§ ABOUT THIS EXERCISE
In the data that follows, find the line with "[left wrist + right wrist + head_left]"; transcribe it, every later line up to the one with "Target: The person", and that line as well, exactly and with no others.

§ DATA LISTING

****

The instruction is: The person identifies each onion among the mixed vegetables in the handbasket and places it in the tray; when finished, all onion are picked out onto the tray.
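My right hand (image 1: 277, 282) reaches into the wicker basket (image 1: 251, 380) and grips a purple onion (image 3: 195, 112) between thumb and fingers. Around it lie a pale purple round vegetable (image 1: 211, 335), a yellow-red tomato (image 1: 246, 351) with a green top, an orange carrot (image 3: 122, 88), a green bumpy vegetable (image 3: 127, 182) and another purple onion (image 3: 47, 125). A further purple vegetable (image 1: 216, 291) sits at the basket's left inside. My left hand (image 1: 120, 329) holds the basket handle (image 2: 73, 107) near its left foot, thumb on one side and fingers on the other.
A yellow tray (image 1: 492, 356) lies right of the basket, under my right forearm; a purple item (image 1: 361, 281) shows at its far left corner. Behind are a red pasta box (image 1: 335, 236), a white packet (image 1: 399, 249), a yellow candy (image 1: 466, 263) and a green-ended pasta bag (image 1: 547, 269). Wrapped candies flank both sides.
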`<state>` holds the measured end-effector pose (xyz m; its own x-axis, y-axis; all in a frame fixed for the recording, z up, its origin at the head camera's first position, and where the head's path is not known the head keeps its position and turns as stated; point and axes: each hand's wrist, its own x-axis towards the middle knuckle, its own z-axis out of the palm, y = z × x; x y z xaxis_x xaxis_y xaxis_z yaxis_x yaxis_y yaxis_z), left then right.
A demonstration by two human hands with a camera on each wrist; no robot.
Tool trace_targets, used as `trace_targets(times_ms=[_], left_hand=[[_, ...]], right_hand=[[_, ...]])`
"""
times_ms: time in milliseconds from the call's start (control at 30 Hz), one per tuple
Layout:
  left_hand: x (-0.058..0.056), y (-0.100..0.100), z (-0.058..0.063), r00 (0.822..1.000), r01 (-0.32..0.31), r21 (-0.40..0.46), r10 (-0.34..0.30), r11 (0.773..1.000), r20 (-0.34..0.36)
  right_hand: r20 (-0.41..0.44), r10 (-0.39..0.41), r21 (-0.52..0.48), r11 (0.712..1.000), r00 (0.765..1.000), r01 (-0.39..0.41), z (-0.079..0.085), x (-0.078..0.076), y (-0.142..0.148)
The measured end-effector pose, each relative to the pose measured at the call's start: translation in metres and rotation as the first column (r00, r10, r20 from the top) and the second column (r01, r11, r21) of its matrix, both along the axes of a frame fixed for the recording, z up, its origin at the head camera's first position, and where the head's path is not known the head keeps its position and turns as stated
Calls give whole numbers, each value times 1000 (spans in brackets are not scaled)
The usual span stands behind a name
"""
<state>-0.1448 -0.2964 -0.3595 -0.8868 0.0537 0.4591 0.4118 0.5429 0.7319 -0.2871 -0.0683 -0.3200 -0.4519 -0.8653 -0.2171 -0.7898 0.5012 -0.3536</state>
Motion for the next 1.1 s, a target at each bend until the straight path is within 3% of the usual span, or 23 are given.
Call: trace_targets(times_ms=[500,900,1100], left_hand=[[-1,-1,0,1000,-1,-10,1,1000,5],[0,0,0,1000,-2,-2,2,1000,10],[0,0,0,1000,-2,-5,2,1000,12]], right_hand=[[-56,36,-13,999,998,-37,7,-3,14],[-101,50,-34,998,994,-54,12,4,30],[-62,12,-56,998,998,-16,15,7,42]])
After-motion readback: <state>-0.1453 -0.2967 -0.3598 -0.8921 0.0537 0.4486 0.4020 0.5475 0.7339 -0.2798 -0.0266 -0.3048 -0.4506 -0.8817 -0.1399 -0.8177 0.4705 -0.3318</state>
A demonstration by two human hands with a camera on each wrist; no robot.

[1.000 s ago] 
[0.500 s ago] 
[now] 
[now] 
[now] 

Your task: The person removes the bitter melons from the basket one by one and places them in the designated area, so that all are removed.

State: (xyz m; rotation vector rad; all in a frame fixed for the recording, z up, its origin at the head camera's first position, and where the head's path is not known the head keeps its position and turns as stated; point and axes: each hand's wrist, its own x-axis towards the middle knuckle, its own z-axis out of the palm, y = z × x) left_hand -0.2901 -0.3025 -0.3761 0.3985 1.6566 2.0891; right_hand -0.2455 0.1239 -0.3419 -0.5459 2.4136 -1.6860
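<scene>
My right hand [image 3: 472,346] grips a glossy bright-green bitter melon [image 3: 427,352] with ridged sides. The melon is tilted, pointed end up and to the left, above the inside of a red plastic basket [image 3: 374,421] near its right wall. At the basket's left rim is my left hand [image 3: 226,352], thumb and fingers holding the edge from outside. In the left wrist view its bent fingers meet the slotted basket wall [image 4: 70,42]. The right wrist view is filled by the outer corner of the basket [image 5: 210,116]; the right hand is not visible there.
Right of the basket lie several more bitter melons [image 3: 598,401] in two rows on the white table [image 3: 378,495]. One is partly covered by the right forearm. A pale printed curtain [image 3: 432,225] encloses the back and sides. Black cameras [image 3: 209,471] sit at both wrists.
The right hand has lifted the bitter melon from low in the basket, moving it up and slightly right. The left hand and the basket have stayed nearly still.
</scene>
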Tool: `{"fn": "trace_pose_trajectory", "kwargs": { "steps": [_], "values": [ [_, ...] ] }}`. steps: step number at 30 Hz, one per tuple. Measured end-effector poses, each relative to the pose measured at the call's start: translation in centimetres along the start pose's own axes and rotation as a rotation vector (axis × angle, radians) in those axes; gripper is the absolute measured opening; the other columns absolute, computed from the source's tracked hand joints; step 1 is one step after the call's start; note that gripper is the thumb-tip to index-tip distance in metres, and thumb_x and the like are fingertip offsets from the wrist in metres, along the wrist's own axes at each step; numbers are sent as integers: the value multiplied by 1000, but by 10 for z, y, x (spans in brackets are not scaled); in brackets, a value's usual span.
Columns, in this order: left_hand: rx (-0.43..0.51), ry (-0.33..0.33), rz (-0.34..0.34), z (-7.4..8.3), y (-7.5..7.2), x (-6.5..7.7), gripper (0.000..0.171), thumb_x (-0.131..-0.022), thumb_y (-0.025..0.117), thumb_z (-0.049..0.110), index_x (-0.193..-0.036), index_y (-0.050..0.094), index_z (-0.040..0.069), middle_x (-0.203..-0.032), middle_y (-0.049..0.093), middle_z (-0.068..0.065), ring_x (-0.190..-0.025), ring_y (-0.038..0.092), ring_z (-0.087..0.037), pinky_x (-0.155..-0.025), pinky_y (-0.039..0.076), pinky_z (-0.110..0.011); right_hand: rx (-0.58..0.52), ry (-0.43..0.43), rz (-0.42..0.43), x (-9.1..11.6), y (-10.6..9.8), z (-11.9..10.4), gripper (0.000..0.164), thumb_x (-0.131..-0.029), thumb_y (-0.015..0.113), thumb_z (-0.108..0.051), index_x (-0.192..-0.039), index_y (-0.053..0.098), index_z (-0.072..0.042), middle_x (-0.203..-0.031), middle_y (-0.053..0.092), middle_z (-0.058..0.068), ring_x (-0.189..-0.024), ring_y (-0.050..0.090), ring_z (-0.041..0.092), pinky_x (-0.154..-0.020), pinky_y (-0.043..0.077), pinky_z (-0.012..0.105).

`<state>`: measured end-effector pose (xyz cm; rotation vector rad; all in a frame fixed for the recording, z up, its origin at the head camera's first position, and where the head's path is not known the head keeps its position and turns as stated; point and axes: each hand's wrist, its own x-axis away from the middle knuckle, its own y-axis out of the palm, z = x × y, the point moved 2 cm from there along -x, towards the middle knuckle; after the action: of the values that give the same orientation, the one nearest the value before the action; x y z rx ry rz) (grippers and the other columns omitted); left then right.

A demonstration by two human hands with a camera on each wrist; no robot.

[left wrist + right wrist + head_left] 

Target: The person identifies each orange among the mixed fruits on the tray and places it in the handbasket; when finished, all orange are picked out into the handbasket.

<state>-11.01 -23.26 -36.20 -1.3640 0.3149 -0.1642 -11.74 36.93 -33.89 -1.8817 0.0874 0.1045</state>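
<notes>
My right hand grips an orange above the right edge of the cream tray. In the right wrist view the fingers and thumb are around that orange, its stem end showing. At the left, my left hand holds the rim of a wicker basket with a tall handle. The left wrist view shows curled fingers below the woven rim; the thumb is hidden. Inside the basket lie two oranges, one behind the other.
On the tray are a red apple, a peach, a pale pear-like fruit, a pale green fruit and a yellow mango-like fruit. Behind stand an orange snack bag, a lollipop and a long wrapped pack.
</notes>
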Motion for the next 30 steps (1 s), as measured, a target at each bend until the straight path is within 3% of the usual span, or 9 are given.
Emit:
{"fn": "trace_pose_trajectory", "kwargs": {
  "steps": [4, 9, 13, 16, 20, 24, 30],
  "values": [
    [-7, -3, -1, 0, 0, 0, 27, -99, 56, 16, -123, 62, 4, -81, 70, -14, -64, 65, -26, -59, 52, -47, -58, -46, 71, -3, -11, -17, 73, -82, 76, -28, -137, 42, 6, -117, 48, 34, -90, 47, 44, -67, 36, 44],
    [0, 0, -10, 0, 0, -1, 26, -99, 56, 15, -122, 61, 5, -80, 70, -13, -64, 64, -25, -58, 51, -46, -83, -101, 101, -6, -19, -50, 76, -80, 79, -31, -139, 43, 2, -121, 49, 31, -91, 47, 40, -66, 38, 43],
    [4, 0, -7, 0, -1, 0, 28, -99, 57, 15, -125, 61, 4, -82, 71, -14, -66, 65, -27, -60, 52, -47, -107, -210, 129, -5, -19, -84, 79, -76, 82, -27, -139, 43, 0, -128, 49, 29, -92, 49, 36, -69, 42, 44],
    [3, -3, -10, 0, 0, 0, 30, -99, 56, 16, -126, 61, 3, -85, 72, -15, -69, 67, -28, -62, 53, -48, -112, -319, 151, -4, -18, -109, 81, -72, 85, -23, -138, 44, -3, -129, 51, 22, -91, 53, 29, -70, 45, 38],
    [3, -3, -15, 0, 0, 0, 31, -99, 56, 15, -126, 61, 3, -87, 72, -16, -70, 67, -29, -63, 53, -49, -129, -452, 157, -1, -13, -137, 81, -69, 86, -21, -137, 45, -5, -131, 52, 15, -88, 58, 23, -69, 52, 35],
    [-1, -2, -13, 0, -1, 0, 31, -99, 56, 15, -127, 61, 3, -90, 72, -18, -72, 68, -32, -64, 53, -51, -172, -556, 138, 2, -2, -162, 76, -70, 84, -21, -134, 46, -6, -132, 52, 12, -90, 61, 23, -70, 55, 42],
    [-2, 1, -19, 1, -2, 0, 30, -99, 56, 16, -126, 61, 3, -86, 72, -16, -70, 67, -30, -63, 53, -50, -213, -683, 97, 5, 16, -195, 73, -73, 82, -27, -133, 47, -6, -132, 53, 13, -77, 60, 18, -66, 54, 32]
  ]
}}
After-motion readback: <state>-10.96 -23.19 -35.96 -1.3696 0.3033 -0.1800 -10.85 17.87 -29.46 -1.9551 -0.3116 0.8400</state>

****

§ SOLUTION TO THE PROBLEM
[left wrist + right wrist + head_left] 

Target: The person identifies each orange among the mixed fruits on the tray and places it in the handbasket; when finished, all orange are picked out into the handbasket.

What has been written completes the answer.